Exactly as written, transcribe the data from its opening line through the line containing "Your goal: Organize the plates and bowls". Leave every picture out.

START Input data

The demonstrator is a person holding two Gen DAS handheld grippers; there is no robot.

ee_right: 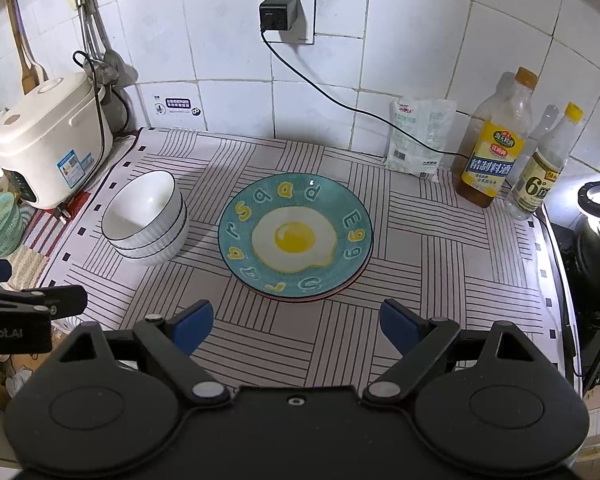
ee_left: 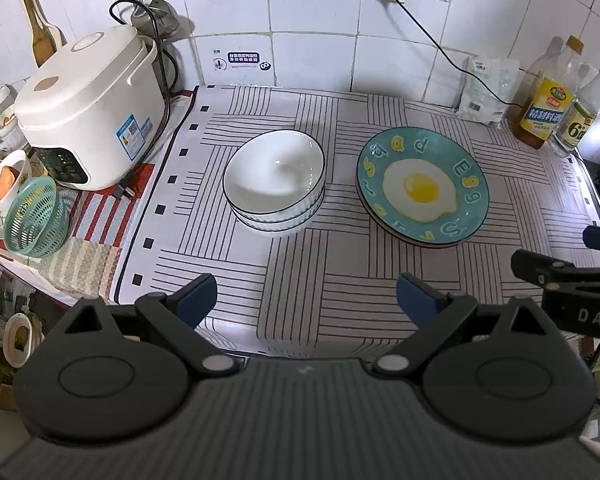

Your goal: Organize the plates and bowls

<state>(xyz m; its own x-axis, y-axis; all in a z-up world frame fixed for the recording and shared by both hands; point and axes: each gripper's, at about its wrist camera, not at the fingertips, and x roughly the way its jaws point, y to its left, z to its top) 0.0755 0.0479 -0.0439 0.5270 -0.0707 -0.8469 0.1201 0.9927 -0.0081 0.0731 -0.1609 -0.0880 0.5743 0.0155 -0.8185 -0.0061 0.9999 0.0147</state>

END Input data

| Response below |
The demonstrator is a person holding two Gen DAS handheld grippers; there is no robot.

ee_right: 
ee_left: 

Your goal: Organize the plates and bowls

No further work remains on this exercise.